WORK REQUIRED – Wherever the word "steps" turns up in a line of the entries, copy that line.
##### RECORDS FOR THIS TASK
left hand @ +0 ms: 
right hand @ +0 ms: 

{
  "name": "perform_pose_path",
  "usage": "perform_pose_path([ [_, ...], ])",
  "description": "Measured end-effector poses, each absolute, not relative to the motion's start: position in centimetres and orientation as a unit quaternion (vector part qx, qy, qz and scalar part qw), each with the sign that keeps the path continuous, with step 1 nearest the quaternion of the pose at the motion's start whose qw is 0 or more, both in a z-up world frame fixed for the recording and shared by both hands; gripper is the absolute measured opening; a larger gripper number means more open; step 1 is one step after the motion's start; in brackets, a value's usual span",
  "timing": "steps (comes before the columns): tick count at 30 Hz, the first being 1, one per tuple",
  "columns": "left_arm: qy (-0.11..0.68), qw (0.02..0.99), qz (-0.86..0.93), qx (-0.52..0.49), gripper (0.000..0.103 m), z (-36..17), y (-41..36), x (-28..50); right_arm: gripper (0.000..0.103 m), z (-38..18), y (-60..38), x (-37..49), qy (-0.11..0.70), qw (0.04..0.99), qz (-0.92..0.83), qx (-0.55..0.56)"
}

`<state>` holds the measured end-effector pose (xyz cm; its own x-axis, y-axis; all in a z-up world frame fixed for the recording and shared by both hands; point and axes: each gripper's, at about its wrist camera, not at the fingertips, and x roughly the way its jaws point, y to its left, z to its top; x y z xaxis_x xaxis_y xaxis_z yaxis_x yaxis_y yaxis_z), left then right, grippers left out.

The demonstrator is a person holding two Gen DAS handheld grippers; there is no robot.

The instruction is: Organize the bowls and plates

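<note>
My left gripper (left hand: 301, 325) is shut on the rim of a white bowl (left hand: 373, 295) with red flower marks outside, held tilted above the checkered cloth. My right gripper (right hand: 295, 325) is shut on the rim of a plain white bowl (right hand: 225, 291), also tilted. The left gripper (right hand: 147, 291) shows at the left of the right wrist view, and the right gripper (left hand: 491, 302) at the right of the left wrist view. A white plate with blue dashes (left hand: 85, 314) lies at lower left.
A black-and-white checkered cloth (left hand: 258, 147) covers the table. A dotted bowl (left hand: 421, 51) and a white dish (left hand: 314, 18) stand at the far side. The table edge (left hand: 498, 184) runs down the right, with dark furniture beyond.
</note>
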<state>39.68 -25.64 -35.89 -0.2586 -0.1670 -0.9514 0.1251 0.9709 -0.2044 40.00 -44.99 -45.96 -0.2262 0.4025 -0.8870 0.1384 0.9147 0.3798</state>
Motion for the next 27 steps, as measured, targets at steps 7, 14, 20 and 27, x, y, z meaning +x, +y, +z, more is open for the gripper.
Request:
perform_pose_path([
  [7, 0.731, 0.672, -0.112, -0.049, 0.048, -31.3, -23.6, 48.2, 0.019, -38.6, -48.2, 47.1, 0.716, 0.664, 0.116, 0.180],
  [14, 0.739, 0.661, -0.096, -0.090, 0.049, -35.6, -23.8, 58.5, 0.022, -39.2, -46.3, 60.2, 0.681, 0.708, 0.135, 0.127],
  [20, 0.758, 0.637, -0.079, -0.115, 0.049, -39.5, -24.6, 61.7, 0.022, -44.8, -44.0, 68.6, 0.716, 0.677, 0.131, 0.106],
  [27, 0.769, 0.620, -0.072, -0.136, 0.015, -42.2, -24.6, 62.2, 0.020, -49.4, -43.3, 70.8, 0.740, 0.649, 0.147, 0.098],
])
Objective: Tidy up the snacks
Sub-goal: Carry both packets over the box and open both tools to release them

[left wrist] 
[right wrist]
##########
RESULT OF THIS EXERCISE –
  "timing": "steps (comes before the columns): tick count at 30 Hz, the first being 1, one per tuple",
Motion for the next 27 steps, as measured, targets at steps 7, 14, 20 and 27, x, y, z meaning +x, +y, +z, more is open for the gripper.

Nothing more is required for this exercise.